(What you are asked to do)
All lines with the word "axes" in the material below are required.
++++ Collected material
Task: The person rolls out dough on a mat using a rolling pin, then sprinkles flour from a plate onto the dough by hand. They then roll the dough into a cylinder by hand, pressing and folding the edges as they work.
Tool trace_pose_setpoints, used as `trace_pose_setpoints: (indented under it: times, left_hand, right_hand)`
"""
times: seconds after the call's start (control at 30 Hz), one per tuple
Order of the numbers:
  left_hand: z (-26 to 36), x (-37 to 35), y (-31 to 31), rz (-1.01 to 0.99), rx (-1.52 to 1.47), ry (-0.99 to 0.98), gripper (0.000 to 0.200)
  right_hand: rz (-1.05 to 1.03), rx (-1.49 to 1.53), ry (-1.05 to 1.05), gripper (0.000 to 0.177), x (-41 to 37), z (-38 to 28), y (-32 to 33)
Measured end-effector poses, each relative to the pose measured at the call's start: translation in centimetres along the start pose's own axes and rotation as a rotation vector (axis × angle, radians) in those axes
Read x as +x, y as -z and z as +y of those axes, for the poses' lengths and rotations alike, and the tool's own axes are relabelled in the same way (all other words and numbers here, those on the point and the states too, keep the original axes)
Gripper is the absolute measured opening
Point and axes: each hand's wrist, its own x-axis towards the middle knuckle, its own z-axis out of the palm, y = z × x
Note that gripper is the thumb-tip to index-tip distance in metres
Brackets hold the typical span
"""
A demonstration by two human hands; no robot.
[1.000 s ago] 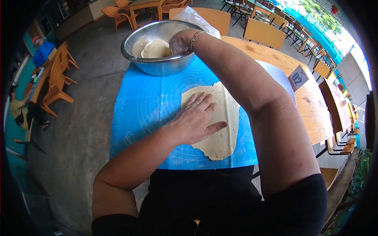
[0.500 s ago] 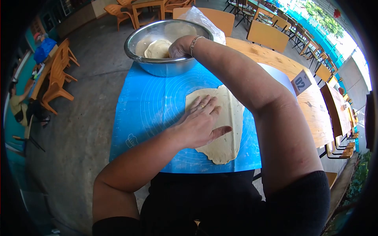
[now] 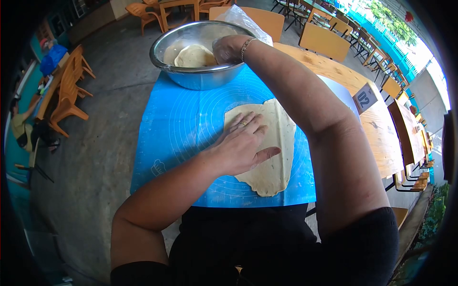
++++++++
(Your solution)
Measured end-effector poses, each relative to the pose measured at the call's start: translation in centimetres along the start pose's own axes and rotation as a rotation vector (axis × angle, radians) in those axes
Read x as +x, y as -z and z as +y of those axes, for the poses' lengths and rotations alike, and the tool's own axes are relabelled in the same way (all other words and numbers here, those on the point and the states too, keep the original axes)
Point and axes: each hand's wrist, its own x-axis towards the middle knuckle, its own z-axis out of the palm, y = z × x

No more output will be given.